I’ve been asked a lot of questions about how I manage my carb-hungry snack habit.
Some people ask how to get rid of some of my favourite snacks.
Others want to know if there are any other ways to reduce their carb load.
For me, these are all good questions.
I think there are lots of good answers to those questions and the only way to find out is to try them.
So, without further ado, here’s what to do if you’re a carb-intolerant person, or if you have questions about this or any other topic, feel free to drop me a line.
Check your carbs to see if they’re low and/or if you can cut them down.
A quick test: Check out this list of carb-loaded foods you can use to cut down on carbs.
It lists foods like cereals, breads, cookies, candy, rice and pasta.
If you can eat a whole meal for 20 minutes without consuming any carbs, it’s a good idea to cut them back.
The list is here: http://www.vegandiet.com/carb-hunger-cheat-sheet/calories-and-fats-carb-candy-dessert-diet-cheat.html 2.
Find out what you can and can’t eat for your next meal.
Many people try to limit their carb intake in one day to avoid the dreaded carb cravings.
However, there’s a better way: try to cut back for at least two or three days before you eat something.
For example, I’d cut my carb intake for two days and then eat a lot.
The idea is to make the carb cusotmptoms worse so you can get the craving back.

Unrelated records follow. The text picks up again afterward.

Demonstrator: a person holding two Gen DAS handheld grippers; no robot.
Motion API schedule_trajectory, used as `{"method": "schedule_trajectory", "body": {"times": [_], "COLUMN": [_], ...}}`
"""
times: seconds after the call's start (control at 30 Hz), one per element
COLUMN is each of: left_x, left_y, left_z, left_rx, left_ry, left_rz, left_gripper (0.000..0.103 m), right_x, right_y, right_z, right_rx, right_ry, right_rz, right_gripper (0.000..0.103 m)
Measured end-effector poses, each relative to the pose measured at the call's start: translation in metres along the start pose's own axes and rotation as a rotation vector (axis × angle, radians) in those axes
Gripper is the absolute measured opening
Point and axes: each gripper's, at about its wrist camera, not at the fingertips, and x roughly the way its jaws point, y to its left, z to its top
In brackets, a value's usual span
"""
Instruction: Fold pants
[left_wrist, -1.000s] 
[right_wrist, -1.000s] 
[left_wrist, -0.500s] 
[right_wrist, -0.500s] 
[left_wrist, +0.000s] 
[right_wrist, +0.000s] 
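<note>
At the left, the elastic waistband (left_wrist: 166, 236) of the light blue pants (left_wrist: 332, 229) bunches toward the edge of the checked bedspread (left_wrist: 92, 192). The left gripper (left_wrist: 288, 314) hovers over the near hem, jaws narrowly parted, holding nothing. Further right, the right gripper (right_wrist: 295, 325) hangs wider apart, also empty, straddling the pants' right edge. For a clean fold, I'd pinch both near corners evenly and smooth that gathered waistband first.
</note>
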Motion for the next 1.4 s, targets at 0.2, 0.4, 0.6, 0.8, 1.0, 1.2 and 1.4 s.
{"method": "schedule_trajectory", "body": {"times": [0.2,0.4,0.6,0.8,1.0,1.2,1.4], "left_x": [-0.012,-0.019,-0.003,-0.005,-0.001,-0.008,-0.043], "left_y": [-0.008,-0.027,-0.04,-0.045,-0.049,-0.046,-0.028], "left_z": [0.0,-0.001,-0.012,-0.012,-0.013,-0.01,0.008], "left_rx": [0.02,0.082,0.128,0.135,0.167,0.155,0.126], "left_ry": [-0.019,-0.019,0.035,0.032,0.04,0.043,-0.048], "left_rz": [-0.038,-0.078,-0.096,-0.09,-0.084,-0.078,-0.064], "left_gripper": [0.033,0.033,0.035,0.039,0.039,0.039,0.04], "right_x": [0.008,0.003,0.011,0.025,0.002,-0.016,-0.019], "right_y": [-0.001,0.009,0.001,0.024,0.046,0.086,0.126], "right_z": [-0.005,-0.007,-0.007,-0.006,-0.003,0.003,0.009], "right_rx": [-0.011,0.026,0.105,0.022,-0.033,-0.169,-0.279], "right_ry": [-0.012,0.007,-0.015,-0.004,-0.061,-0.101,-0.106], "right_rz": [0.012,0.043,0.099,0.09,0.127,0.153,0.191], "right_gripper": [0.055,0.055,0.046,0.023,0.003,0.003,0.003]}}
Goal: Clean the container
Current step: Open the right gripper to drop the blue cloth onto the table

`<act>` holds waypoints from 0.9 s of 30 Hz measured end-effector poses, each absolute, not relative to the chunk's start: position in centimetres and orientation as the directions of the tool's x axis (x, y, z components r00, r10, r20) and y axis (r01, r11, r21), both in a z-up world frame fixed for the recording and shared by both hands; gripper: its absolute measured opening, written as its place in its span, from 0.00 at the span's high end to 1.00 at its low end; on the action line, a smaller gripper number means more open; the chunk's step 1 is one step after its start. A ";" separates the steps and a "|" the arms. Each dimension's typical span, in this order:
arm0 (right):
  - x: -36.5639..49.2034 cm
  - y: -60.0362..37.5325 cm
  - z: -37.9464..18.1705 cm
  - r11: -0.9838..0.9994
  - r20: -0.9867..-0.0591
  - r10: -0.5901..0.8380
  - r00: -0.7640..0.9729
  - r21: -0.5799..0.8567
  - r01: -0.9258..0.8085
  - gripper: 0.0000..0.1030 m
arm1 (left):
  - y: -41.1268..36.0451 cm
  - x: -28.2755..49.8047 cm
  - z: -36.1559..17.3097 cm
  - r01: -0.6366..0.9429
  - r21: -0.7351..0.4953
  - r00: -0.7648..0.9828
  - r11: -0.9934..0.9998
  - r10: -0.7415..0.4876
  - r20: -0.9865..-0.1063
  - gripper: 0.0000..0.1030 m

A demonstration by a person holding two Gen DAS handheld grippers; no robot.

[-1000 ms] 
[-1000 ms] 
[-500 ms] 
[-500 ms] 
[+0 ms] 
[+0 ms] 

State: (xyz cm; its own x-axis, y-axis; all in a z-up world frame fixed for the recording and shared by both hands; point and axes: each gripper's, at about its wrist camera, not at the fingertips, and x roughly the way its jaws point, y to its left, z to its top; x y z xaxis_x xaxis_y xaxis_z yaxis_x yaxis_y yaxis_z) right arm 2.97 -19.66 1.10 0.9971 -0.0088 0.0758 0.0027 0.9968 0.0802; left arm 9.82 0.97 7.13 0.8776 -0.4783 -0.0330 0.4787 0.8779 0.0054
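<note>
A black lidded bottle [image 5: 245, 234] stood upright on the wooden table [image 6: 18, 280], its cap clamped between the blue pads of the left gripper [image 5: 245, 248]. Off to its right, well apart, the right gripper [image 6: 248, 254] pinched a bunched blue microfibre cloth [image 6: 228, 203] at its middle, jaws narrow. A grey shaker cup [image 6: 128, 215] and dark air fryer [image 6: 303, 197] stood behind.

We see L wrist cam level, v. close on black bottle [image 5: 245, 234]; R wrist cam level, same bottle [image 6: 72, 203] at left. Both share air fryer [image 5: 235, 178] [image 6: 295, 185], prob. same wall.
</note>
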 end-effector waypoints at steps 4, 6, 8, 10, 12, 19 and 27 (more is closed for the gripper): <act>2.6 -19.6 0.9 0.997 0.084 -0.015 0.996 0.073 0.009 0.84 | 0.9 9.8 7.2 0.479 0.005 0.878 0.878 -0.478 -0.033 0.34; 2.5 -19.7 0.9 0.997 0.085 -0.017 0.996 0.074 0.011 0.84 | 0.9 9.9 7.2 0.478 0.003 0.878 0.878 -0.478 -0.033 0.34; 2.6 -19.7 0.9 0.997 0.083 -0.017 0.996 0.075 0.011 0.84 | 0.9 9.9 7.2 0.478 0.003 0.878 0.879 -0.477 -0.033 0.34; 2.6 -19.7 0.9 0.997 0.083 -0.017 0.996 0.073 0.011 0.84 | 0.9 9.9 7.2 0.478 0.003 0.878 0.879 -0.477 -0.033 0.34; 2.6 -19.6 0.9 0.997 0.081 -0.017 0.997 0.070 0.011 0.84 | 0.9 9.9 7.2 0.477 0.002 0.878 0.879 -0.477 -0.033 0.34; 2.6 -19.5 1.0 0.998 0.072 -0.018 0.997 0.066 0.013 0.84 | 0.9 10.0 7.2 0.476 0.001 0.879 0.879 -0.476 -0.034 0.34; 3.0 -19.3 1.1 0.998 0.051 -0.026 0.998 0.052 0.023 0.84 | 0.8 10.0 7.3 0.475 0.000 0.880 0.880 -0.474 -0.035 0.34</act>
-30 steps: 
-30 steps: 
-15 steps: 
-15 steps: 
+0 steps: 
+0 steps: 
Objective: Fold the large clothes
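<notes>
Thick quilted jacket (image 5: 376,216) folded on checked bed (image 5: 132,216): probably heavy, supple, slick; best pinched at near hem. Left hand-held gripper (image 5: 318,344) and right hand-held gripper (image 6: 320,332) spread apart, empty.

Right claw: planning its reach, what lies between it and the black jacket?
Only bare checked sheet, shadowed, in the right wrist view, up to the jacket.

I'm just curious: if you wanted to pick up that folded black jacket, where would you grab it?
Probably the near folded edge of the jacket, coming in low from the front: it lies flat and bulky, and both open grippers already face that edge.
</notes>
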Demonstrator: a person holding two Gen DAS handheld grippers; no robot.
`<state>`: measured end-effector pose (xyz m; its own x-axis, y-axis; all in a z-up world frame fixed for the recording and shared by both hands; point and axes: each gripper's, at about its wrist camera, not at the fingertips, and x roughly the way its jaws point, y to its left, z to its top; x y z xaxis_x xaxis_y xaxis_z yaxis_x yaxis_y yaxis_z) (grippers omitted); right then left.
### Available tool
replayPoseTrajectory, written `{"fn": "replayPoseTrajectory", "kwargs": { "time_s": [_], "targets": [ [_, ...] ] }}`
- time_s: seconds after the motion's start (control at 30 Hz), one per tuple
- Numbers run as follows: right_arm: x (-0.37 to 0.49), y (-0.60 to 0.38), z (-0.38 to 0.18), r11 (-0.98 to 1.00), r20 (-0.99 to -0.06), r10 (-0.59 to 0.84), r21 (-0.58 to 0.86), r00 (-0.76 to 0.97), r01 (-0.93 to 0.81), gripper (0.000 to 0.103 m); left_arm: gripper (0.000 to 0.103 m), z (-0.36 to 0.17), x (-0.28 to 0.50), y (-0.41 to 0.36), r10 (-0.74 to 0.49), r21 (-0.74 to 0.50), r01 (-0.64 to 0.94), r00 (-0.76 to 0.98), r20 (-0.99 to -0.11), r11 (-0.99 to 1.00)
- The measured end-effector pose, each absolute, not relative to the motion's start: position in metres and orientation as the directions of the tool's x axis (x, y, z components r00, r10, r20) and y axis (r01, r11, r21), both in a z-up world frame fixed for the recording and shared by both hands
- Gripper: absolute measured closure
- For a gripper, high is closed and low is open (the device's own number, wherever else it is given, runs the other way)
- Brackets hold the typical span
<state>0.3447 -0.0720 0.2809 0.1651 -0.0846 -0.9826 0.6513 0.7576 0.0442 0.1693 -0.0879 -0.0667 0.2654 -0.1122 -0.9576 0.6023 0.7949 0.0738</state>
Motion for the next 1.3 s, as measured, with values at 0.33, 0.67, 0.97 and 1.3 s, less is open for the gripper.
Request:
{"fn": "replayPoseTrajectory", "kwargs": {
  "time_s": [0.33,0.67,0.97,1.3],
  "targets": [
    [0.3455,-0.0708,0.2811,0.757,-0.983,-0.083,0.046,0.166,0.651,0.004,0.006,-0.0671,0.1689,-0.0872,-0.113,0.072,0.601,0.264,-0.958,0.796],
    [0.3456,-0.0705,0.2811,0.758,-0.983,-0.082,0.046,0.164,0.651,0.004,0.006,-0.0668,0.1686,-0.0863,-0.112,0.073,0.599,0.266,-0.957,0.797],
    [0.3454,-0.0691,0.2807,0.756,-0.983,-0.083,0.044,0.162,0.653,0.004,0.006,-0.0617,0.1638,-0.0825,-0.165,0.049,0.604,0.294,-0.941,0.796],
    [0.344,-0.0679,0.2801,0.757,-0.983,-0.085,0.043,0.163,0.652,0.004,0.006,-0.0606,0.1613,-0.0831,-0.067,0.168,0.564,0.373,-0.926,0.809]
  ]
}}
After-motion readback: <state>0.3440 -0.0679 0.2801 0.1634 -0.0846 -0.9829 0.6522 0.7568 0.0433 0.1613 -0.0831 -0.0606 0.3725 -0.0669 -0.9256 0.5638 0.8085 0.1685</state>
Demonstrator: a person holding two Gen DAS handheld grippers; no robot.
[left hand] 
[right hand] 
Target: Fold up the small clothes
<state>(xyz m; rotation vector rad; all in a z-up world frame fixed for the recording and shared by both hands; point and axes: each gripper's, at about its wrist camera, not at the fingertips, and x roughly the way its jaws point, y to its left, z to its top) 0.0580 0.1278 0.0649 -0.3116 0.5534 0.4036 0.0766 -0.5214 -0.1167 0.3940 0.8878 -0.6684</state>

Find a way to eat less when you have a carb craving.
I’ve found that I often overeat at a dinner party, when I’m really hungry and need something quick.
So I’ll put my food down for a couple of hours and eat it again a couple hours later.
I usually eat the leftover food right after I eat my meal.
This is known as a “meal-resting” strategy.
It’s really effective at reducing your carb crescendos, so if you do this, you can actually cut down your carb intake and enjoy a lot less carb cussies.
Keep a diary of your carb use and what you eat.
I have a pretty strict eating plan.
I eat as many snacks as I can in the time I have available.
I’ll eat all my vegetables and fruits and my protein shakes are just about everything else.
My carb-hating days can sometimes be like this: lunch, dinner, snack, breakfast, snack again.
It might be tempting to skip meals, but the truth is that I’d rather have an unhealthy eating habit and a low-carb one than a healthy one and a high-carbone.
Find the right foods.
I don’t know about you, but I’m pretty obsessed with food, so I really don’t mind eating less when I have an carb craving, even if it means not having all of my favorite snacks.
Here’s a list of some food that are low in carbs: chips, rice, pasta, rice cakes, rice porridge, granola bars, fruit juice, sweetened tea, ice cream, milk, water, pasta sauce, pasta noodles, pasta meatballs, pasta soup, pasta salad, pasta dressing, pasta tortellini, and pasta salad sauce.
The only thing I don, I won’t eat when I need to get a lot done and when I can get it without worrying about carbs.
But it’s not always the case.
Avoid processed foods.
Many of us like to eat more nutritious, tasty foods like whole grains, beans, nuts, seeds, fruits and vegetables.
But when we’re going out to eat, there are other food options we can consider.
Here are some good ones to consider: raw food, whole-grain pasta, pasta sauces, gluten-free pasta, baked pasta, low-sodium chicken noodle soups, low fat vegetable and grain pasta, soy-free vegetables, raw rice, and plant-based protein.
You can also go gluten- or nut-free with these and eat them all.
But for the most part, the best thing to do is eat less.
Know your carbs.
You want to make sure you have your carb counting low and to be eating a low carb diet.
I know I do.
But here are some other tips I’ve heard.
1) Check your carb levels before you go to the store.
You may have noticed that you don’t really have a clear idea of how much carbs you’re eating or how much you’re consuming.
There’s no magic number, but you can try to find it out.